Nothing should be left out. Give all the data again exactly as written.

Stored data:

◆ ◆ ◆ ◆ ◆ ◆ ◆

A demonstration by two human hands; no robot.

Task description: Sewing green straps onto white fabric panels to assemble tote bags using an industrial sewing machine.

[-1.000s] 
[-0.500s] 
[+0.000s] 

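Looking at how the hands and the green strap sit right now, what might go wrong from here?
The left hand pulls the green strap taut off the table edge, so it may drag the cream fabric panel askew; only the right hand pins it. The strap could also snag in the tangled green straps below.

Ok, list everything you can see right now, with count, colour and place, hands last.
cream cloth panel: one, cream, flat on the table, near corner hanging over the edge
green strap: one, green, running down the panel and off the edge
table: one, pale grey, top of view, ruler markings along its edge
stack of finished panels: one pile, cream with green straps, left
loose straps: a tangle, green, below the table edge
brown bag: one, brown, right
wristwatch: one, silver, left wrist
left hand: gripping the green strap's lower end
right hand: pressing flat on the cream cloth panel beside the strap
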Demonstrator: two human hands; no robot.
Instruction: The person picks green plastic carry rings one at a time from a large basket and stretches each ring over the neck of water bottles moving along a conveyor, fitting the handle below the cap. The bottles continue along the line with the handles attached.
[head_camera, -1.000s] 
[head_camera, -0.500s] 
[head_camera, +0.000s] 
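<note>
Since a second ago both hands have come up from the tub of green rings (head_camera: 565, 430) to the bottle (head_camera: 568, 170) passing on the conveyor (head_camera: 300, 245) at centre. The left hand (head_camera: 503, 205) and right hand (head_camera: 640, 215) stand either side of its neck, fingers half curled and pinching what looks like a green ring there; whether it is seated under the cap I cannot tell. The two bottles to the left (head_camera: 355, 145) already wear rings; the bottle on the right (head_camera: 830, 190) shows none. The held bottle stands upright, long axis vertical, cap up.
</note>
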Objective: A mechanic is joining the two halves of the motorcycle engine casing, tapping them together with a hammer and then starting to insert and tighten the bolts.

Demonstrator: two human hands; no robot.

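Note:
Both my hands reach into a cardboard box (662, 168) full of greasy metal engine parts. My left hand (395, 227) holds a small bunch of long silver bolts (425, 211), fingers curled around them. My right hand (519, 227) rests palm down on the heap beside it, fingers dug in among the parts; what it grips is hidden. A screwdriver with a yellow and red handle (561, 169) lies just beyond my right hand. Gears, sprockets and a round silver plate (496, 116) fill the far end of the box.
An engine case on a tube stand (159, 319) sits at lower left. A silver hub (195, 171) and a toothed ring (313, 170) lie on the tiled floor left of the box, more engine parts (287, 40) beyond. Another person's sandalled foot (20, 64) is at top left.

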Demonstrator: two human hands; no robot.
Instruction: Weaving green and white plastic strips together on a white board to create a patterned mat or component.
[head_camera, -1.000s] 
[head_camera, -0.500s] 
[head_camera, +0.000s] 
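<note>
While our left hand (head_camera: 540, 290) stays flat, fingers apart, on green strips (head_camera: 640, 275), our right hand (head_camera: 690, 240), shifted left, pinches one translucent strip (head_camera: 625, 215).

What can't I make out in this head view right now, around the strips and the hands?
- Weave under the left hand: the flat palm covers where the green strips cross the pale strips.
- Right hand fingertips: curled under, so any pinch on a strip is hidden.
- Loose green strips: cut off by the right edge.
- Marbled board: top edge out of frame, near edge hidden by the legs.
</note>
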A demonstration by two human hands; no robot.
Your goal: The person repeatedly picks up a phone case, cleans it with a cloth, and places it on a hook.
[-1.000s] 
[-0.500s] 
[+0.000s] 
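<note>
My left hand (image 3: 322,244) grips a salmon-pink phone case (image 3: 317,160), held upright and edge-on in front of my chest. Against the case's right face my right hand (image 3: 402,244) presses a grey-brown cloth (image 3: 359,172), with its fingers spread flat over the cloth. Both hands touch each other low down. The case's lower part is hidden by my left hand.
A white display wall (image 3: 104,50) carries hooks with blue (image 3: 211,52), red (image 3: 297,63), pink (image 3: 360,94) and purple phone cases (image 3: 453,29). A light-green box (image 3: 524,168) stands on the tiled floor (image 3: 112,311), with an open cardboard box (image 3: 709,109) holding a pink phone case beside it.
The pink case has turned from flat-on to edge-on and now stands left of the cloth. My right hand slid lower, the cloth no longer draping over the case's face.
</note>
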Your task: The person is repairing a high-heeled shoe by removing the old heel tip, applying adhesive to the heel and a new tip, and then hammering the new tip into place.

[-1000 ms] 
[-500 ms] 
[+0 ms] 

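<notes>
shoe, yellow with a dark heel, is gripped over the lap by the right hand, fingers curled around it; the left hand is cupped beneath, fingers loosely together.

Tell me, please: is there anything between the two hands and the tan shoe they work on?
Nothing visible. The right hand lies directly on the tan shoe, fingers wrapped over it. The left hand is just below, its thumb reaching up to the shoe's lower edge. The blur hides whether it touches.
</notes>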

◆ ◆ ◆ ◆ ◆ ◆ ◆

§ YOUR SOLUTION:
A demonstration by two human hands; no robot.

Task description: Sewing green straps onto white fabric panels to assemble tote bags using an industrial sewing machine.

[-1.000s] 
[-0.500s] 
[+0.000s] 

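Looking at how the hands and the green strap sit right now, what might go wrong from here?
The left hand pulls the green strap taut off the table edge, so it may drag the cream fabric panel askew; only the right hand pins it. The strap could also snag in the tangled green straps below.

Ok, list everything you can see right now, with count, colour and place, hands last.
cream cloth panel: one, cream, flat on the table, near corner hanging over the edge
green strap: one, green, running down the panel and off the edge
table: one, pale grey, top of view, ruler markings along its edge
stack of finished panels: one pile, cream with green straps, left
loose straps: a tangle, green, below the table edge
brown bag: one, brown, right
wristwatch: one, silver, left wrist
left hand: gripping the green strap's lower end
right hand: pressing flat on the cream cloth panel beside the strap
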Demonstrator: two human hands; no robot.
Instruction: The person picks green plastic carry rings one at a time from a large basket and stretches each ring over the neck of water bottles moving along a conveyor, fitting the handle below the cap. The bottles continue along the line with the handles attached.
[head_camera, -1.000s] 
[head_camera, -0.500s] 
[head_camera, +0.000s] 
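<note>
Since a second ago both hands have come up from the tub of green rings (head_camera: 565, 430) to the bottle (head_camera: 568, 170) passing on the conveyor (head_camera: 300, 245) at centre. The left hand (head_camera: 503, 205) and right hand (head_camera: 640, 215) stand either side of its neck, fingers half curled and pinching what looks like a green ring there; whether it is seated under the cap I cannot tell. The two bottles to the left (head_camera: 355, 145) already wear rings; the bottle on the right (head_camera: 830, 190) shows none. The held bottle stands upright, long axis vertical, cap up.
</note>
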Objective: A mechanic is joining the two halves of the motorcycle engine casing, tapping them together with a hammer and then starting to insert and tighten the bolts.

Demonstrator: two human hands; no robot.

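Note:
Both my hands reach into a cardboard box (662, 168) full of greasy metal engine parts. My left hand (395, 227) holds a small bunch of long silver bolts (425, 211), fingers curled around them. My right hand (519, 227) rests palm down on the heap beside it, fingers dug in among the parts; what it grips is hidden. A screwdriver with a yellow and red handle (561, 169) lies just beyond my right hand. Gears, sprockets and a round silver plate (496, 116) fill the far end of the box.
An engine case on a tube stand (159, 319) sits at lower left. A silver hub (195, 171) and a toothed ring (313, 170) lie on the tiled floor left of the box, more engine parts (287, 40) beyond. Another person's sandalled foot (20, 64) is at top left.
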
Demonstrator: two human hands; no robot.
Instruction: Weaving green and white plastic strips together on a white board to create a patterned mat or component.
[head_camera, -1.000s] 
[head_camera, -0.500s] 
[head_camera, +0.000s] 
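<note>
While our left hand (head_camera: 540, 290) stays flat, fingers apart, on green strips (head_camera: 640, 275), our right hand (head_camera: 690, 240), shifted left, pinches one translucent strip (head_camera: 625, 215).

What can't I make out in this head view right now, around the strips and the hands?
- Weave under the left hand: the flat palm covers where the green strips cross the pale strips.
- Right hand fingertips: curled under, so any pinch on a strip is hidden.
- Loose green strips: cut off by the right edge.
- Marbled board: top edge out of frame, near edge hidden by the legs.
</note>
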A demonstration by two human hands; no robot.
Your goal: The person repeatedly picks up a phone case, cleans it with a cloth, and places it on a hook.
[-1.000s] 
[-0.500s] 
[+0.000s] 
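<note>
My left hand (image 3: 322,244) grips a salmon-pink phone case (image 3: 317,160), held upright and edge-on in front of my chest. Against the case's right face my right hand (image 3: 402,244) presses a grey-brown cloth (image 3: 359,172), with its fingers spread flat over the cloth. Both hands touch each other low down. The case's lower part is hidden by my left hand.
A white display wall (image 3: 104,50) carries hooks with blue (image 3: 211,52), red (image 3: 297,63), pink (image 3: 360,94) and purple phone cases (image 3: 453,29). A light-green box (image 3: 524,168) stands on the tiled floor (image 3: 112,311), with an open cardboard box (image 3: 709,109) holding a pink phone case beside it.
The pink case has turned from flat-on to edge-on and now stands left of the cloth. My right hand slid lower, the cloth no longer draping over the case's face.
</note>
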Your task: The person is repairing a high-heeled shoe by removing the old heel tip, applying adhesive to the heel and a new tip, and then hammering the new tip into place.

[-1000 ms] 
[-500 ms] 
[+0 ms] 

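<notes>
shoe, yellow with a dark heel, is gripped over the lap by the right hand, fingers curled around it; the left hand is cupped beneath, fingers loosely together.

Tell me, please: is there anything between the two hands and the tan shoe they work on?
Nothing visible. The right hand lies directly on the tan shoe, fingers wrapped over it. The left hand is just below, its thumb reaching up to the shoe's lower edge. The blur hides whether it touches.
</notes>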

The requested output has now been given in full.